We typically camp between the track and the trees on the northeast corner of the property. Keith and I will be there Friday evening. Hopefully, Leia and her parents will be there earlier. If you are bringing a horse, you might well feel more comfortable getting them settled in before dark. If you come Saturday or Sunday morning, you should check the tide tables (linked on my original post). We'll head for the beach roughly two hours before low tide and come back about two hours after. We favor the Seaview beach access, but if we decide to go further up to avoid crowds, we'll leave a note at the campsite. To be safe, try to meet us at camp before we head to the beach.

 

If you go to the horse-camping page

http://peninsulasadd.../horse-camping/

and scroll down, you'll find a satellite view of the Long Beach peninsula...although you'll get a more interactive view through Google Maps satellite view. Keith and I drive a white Chevy Express extended cargo van, and Leia drives a nearly identical van. Her parents will have their RV, so we should all be easy to find.
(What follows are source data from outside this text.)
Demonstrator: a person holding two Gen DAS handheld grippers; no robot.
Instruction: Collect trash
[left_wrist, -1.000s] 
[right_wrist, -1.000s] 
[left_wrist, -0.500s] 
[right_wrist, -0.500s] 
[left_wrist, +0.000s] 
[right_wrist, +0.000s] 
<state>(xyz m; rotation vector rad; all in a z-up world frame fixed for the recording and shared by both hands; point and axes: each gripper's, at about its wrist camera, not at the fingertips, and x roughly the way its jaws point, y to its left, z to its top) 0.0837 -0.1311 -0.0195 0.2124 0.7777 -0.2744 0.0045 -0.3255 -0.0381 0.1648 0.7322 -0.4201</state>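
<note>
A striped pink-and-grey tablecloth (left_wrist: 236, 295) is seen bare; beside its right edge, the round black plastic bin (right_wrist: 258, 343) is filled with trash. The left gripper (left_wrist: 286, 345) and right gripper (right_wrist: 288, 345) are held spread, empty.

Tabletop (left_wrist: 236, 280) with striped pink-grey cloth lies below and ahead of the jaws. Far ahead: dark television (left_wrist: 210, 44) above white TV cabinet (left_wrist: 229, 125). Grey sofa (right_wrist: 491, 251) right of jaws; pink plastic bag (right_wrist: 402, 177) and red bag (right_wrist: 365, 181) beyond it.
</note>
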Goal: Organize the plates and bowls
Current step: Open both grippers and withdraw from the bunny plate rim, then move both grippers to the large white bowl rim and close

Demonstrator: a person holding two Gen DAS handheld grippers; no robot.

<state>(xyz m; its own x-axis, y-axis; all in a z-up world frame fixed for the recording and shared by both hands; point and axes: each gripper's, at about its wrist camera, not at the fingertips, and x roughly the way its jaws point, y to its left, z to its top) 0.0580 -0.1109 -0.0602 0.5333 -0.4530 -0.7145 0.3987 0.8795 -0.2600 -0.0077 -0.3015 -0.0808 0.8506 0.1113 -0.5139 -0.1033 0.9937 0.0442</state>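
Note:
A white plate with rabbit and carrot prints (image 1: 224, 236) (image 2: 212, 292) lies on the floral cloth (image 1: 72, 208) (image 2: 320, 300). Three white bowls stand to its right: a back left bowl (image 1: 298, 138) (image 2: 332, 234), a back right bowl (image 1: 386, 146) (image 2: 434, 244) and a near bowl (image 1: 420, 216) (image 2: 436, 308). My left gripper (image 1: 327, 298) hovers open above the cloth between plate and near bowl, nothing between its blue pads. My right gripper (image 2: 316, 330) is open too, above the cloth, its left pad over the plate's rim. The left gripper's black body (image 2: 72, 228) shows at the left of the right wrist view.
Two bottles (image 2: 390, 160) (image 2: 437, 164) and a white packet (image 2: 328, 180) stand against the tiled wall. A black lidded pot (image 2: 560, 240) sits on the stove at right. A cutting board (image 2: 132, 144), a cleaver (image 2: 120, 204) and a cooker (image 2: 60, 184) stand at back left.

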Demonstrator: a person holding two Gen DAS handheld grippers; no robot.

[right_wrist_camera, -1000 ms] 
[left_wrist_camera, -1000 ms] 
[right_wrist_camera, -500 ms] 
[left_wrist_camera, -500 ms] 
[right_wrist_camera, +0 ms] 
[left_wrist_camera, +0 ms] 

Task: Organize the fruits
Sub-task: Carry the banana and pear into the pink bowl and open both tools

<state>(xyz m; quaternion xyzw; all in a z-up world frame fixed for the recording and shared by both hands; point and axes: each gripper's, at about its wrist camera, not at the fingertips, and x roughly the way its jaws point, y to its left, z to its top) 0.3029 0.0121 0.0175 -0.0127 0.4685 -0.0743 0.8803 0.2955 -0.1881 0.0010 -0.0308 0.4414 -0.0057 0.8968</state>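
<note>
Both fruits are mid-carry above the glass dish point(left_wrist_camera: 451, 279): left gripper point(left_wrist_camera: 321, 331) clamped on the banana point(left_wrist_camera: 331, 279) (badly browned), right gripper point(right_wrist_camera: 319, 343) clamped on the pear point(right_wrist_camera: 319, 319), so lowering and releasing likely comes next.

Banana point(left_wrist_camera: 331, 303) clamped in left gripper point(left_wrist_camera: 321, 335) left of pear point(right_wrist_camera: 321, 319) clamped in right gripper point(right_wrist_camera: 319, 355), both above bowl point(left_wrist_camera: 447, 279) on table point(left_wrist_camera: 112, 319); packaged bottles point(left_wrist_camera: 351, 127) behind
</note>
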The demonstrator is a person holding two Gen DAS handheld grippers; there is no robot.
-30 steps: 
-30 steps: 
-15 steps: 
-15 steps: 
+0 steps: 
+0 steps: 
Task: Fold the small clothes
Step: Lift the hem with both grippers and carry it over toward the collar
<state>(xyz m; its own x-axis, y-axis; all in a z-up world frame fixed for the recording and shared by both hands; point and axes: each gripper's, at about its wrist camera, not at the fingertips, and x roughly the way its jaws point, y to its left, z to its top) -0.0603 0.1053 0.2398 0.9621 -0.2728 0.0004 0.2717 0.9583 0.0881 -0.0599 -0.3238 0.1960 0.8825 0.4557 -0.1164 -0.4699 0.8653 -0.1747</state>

Let me know if I've left anything out.


----------



## WashingtonCowgirl (Aug 24, 2012)

Great! Spanky, the dogs and I will see you all there!


----------



## Knottymare (Aug 25, 2012)

Thanks, Susanne. I'm going to try to leave Friday afternoon so I'll be getting there Friday night. I'd love to help with Potlucking... I won't be bringing any cooking stuff as it is all in the camping trailer but I can bring a major salad - my greens garden is going bonkers. I can also bring eggs (my chickens and ducks are on overdrive). I'll bring fruit as well.

I'm so excited I can hardly stand it!


----------



## WashingtonCowgirl (Aug 25, 2012)

Knottymare said:


> Thanks, Susanne. I'm going to try to leave Friday afternoon so I'll be getting there Friday night. I'd love to help with Potlucking... I won't be bringing any cooking stuff as it is all in the camping trailer but I can bring a major salad - my greens garden is going bonkers. I can also bring eggs (my chickens and ducks are on overdrive). I'll bring fruit as well.
> 
> I'm so excited I can hardly stand it!


That is probably when I am coming down as well


----------



## susanne (Aug 25, 2012)

I've put Keith on notice that we must get there by 8pm at the latest. I may have to pour chocolate down his throat to keep him awake, but I am determined. If you do happen to beat us there, just know that we're on our way. One of the monstrous white vans (Leia's or ours) should be there at the northeast side/end of the track.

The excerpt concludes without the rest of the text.